The reason for that is that the key eviction process itself generates some changes that need to be added to the replication and AOF buffers. If these buffers were counted for the key eviction, this would result in a loop where a freed memory would immediately be used up by these updates causing more keys to be deleted repeatedly until the database is empty.

For Valkey with replication configured, it's recommended to set the maxmemory value lower than for a single instance without replication. This way you ensure there's enough memory for AOF and replication buffers, and other processes.

You can estimate how much memory is used by the replication and AOF buffers using the mem_not_counted_for_evict value of the INFO memory command output.

Eviction policies

The exact behavior Valkey follows when the maxmemory limit is reached is configured using the maxmemory-policy configuration directive.

The following policies are available:

noeviction: New values aren't saved when memory limit is reached. When a database uses replication, this applies to the primary database
allkeys-lru: Keeps most recently used keys; removes least recently used (LRU) keys
allkeys-lfu: Keeps frequently used keys; removes least frequently used (LFU) keys
volatile-lru: Removes least recently used keys with a time-to-live (TTL) set.
volatile-lfu: Removes least frequently used keys with a TTL set.
allkeys-random: Randomly removes keys to make space for the new data added.
volatile-random: Randomly removes keys with a TTL set.
volatile-ttl: Removes keys with a TTL set, the keys with the shortest remaining time-to-live value first.

The policies volatile-lru, volatile-lfu, volatile-random, and volatile-ttl behave like noeviction if there are no keys to evict matching the prerequisites.

LRU, LFU and volatile-ttl are implemented using approximated randomized algorithms.

Picking the right eviction policy is important depending on the access pattern of your application, however you can reconfigure the policy at runtime while the application is running, and monitor the number of cache misses and hits using the Valkey INFO output to tune your setup.

In general as a rule of thumb:

Use the allkeys-lru policy when you expect a power-law distribution in the popularity of your requests. That is, you expect a subset of elements will be accessed far more often than the rest. This is a good pick if you are unsure.
Use the allkeys-random if you have a cyclic access where all the keys are scanned continuously, or when you expect the distribution to be uniform.
Use the volatile-ttl if you want to be able to provide hints to Valkey about what are good candidate for expiration by using different TTL values when you create your cache objects.

The volatile-lru and volatile-random policies are mainly useful when you want to use a single instance for both caching and to have a set of persistent keys. However it is usually a better idea to run two Valkey instances to solve such a problem.

It is also worth noting that setting a TTL value to a key costs memory, so using a policy like allkeys-lru is more memory efficient since there is no need for a TTL configuration for the key to be evicted under memory pressure.

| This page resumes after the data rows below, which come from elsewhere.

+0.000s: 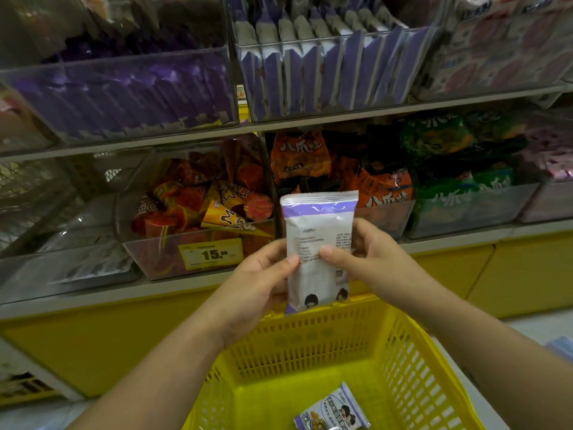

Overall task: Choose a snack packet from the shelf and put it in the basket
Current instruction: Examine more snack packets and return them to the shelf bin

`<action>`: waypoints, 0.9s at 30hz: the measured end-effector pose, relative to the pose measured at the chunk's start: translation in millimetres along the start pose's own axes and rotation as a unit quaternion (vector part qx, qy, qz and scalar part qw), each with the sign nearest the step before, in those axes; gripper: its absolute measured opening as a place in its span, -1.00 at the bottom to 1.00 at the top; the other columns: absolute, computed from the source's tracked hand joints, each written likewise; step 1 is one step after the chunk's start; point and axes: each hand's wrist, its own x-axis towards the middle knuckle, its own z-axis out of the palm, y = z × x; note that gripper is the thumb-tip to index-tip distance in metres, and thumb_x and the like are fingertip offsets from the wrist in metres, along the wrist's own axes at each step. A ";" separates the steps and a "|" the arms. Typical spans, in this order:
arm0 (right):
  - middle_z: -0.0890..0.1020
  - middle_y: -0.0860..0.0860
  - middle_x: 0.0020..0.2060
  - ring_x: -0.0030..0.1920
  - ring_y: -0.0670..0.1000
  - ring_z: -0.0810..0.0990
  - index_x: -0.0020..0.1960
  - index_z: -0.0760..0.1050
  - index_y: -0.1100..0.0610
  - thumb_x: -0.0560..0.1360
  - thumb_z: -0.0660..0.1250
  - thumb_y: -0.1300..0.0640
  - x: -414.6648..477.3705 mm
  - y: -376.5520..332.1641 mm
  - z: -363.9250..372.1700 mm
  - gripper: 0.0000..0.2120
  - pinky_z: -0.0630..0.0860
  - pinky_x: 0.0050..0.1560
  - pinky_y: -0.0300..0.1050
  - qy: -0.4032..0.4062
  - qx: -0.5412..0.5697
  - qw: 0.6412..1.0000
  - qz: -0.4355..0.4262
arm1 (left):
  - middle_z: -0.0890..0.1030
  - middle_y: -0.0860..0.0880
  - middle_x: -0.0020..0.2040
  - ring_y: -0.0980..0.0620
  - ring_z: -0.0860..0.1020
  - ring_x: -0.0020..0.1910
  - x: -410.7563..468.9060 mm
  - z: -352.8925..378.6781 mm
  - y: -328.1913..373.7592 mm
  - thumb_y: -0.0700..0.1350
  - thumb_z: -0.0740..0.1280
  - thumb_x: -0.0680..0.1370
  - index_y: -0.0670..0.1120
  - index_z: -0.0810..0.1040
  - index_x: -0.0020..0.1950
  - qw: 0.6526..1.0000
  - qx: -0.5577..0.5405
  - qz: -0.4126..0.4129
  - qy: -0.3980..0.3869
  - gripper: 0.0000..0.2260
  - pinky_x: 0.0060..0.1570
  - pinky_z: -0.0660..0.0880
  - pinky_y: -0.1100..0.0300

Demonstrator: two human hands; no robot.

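A loose packet (333, 411) is lying on the floor of the yellow basket (310, 336). Above the basket's far rim, both hands are holding a white-and-purple packet (319, 231) upright, its printed back facing the camera. The left hand (257, 287) is curling round the left edge, thumb pressing the face. The right hand (366, 259) is pinching the right edge, thumb in front. Beyond, the shelf (93, 294) is carrying orange cones (198, 212) and, higher, purple packets (325, 66).
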 end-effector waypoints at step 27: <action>0.72 0.16 -0.28 -0.29 0.00 0.71 -0.16 0.54 0.24 0.42 0.43 0.31 -1.6 -8.3 -9.6 -0.93 0.61 -0.29 -0.25 0.029 0.131 0.990 0.052 | 0.70 -0.07 0.03 -0.09 0.69 -0.09 15.6 -16.9 -4.0 -0.11 0.36 0.41 -0.03 0.42 0.24 0.964 -0.228 0.034 0.132 -0.60 -0.30 0.62 0.02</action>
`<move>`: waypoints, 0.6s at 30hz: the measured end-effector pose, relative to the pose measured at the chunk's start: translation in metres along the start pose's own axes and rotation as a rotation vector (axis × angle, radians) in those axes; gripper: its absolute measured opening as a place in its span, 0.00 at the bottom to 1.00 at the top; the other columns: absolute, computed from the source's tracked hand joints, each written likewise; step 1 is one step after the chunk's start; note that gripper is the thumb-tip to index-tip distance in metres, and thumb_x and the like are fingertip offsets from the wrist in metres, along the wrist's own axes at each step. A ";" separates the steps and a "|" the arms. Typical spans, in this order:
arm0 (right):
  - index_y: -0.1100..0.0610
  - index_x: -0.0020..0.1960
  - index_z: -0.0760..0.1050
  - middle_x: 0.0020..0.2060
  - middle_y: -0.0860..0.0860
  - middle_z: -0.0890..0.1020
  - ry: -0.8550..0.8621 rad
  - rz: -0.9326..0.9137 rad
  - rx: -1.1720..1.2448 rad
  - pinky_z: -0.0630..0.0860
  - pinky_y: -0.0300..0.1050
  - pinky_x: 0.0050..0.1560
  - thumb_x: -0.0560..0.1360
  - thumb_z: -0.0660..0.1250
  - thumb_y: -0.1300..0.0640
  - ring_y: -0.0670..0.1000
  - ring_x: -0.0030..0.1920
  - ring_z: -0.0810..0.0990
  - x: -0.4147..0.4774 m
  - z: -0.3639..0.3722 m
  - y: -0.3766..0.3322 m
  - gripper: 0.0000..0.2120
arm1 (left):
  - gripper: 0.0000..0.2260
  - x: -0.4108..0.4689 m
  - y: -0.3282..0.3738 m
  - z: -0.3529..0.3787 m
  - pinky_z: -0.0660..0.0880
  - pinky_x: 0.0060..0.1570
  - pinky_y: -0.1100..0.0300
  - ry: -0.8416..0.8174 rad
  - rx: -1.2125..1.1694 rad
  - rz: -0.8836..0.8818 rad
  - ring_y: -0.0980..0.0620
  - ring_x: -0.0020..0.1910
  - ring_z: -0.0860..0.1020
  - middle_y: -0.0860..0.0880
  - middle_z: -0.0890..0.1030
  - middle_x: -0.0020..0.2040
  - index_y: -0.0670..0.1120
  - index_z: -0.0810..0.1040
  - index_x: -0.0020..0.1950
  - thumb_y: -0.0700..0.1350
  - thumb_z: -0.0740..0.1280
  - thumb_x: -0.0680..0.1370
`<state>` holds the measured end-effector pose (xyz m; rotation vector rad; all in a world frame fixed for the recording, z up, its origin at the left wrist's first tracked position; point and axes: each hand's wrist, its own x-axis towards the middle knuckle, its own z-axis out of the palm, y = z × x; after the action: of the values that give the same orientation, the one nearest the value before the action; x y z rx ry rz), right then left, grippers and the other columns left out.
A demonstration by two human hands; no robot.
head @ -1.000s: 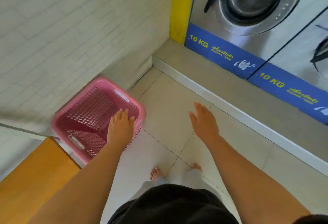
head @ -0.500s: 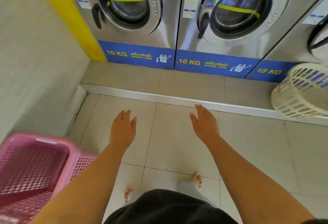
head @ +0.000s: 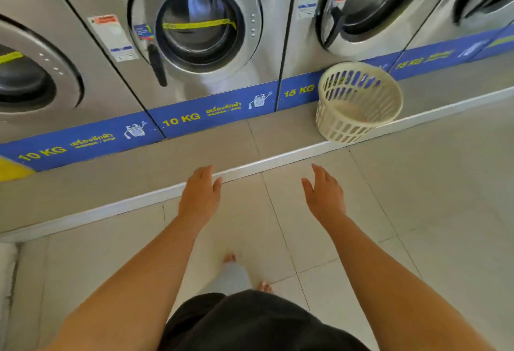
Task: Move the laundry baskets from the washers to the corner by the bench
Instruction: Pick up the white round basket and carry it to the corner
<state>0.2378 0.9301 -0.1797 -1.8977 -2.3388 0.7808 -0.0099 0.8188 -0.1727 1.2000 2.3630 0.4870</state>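
Observation:
A round cream laundry basket (head: 358, 100) with slotted sides stands empty on the raised grey step in front of a 15 KG washer (head: 370, 5), up and to the right of my hands. My left hand (head: 199, 197) and my right hand (head: 324, 194) are stretched out in front of me over the floor tiles, fingers apart, holding nothing. The right hand is nearer the basket, well short of it. No pink basket is in view.
A row of steel front-loading washers (head: 200, 30) with a blue 10 KG band (head: 180, 121) runs across the top. A white-edged step (head: 250, 167) separates them from the tiled floor (head: 417, 211). My bare feet (head: 230, 258) stand below.
My left hand let go of the pink basket by the wall and bench. The view has swung right along the washers; the pink basket left the frame and the cream basket came closer.

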 end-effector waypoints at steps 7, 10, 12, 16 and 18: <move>0.55 0.77 0.59 0.76 0.53 0.64 0.078 0.169 0.053 0.60 0.56 0.74 0.82 0.54 0.47 0.56 0.75 0.63 0.089 -0.043 0.051 0.25 | 0.19 0.120 0.087 0.035 0.65 0.66 0.49 -0.111 0.063 0.157 0.37 0.66 0.70 0.37 0.71 0.68 0.40 0.70 0.71 0.44 0.61 0.81; 0.55 0.76 0.60 0.75 0.53 0.65 0.102 0.228 0.057 0.61 0.56 0.73 0.82 0.54 0.48 0.57 0.74 0.63 0.131 -0.063 0.065 0.24 | 0.18 0.170 0.128 0.049 0.67 0.65 0.49 -0.168 0.085 0.204 0.38 0.66 0.70 0.38 0.71 0.67 0.41 0.71 0.70 0.45 0.61 0.81; 0.56 0.75 0.61 0.75 0.53 0.65 0.105 0.261 0.062 0.61 0.56 0.73 0.82 0.54 0.48 0.57 0.74 0.64 0.155 -0.075 0.074 0.24 | 0.18 0.197 0.155 0.056 0.67 0.65 0.49 -0.206 0.101 0.219 0.39 0.66 0.70 0.39 0.70 0.68 0.42 0.70 0.70 0.46 0.60 0.81; 0.55 0.74 0.62 0.74 0.52 0.66 0.114 0.323 0.104 0.60 0.54 0.72 0.82 0.54 0.47 0.58 0.72 0.64 0.199 -0.093 0.097 0.23 | 0.19 0.249 0.204 0.071 0.67 0.66 0.49 -0.263 0.145 0.267 0.41 0.68 0.69 0.40 0.71 0.69 0.43 0.69 0.72 0.47 0.59 0.82; 0.55 0.74 0.62 0.74 0.52 0.66 0.110 0.344 0.115 0.61 0.54 0.72 0.82 0.54 0.47 0.57 0.73 0.64 0.217 -0.099 0.114 0.23 | 0.20 0.270 0.226 0.082 0.66 0.66 0.48 -0.286 0.156 0.277 0.42 0.69 0.69 0.41 0.71 0.69 0.43 0.68 0.72 0.48 0.58 0.82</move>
<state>0.3182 1.1812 -0.1995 -2.2575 -1.8865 0.7887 0.0422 1.1764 -0.1906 1.5665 2.0324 0.2004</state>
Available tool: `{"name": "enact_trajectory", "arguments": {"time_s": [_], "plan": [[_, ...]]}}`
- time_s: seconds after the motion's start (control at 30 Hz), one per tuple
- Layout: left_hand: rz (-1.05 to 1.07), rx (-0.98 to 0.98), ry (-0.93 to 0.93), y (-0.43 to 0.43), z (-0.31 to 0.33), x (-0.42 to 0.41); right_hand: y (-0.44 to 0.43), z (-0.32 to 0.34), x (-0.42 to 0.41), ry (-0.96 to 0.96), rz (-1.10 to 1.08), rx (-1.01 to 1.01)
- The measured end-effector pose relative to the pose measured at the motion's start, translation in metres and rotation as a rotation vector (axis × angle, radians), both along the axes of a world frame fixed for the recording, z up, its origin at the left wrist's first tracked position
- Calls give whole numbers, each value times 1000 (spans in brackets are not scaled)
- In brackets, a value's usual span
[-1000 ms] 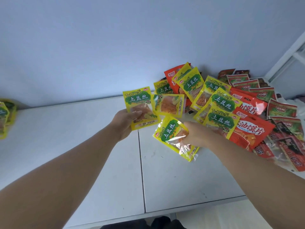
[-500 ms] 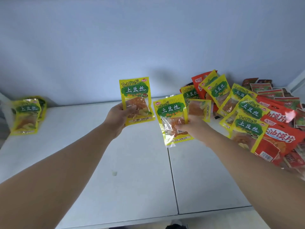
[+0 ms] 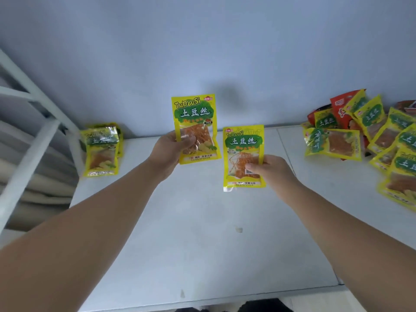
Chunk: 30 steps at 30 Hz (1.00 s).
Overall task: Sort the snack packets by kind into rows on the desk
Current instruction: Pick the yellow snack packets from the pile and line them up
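Two yellow packets are held upright over the desk (image 3: 202,233): the left hand (image 3: 167,152) grips the farther packet (image 3: 195,118), the right hand (image 3: 270,171) pinches the nearer packet (image 3: 242,145); a yellow stack (image 3: 101,152) lies far left.

white desk (image 3: 202,221), two groups
yellow packets (image 3: 101,152) stacked at far left; mixed yellow and red heap (image 3: 371,140) at far right

**Shiny packets, dull desk**

The packets (image 3: 194,129) are glossy plastic film, a bit crinkly, with clear windows catching glare. Same shine on the pile (image 3: 371,136) at the right. The desk (image 3: 202,244) looks smooth, matt white, with a few scuffs. The wall (image 3: 202,41) is flat matt paint. The frame (image 3: 33,143) looks like white-painted metal.
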<state>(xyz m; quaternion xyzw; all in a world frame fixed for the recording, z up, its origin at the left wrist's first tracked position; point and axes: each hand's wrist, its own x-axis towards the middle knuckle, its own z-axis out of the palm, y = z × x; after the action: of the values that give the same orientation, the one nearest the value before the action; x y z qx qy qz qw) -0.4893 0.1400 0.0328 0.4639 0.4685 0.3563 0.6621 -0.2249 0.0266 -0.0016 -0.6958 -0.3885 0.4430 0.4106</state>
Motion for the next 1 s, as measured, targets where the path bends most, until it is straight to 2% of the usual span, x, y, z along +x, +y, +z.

How the eviction process works

It is important to understand that the eviction process works like this:

A client runs a new command, resulting in more data added.
Valkey checks the memory usage, and if it is greater than the maxmemory limit , it evicts keys according to the policy.
A new command is executed, and so forth.

So we continuously cross the boundaries of the memory limit, by going over it, and then by evicting keys to return back under the limits.

If a command results in a lot of memory being used (like a big set intersection stored into a new key) for some time, the memory limit can be surpassed by a noticeable amount.

Monitor eviction

To monitor the point when Valkey starts to evict data, use the INFO MEMORY command. The following fields provide the information about the memory usage and the condition to trigger key eviction:

used_memory: The total number of bytes that the server allocated for storing data. It is the sum of the used_memory_overhead and the used_memory_dataset outputs.
mem_not_counted_for_evict: The amount of memory not counted for eviction. This includes the replication buffer and AOF buffer.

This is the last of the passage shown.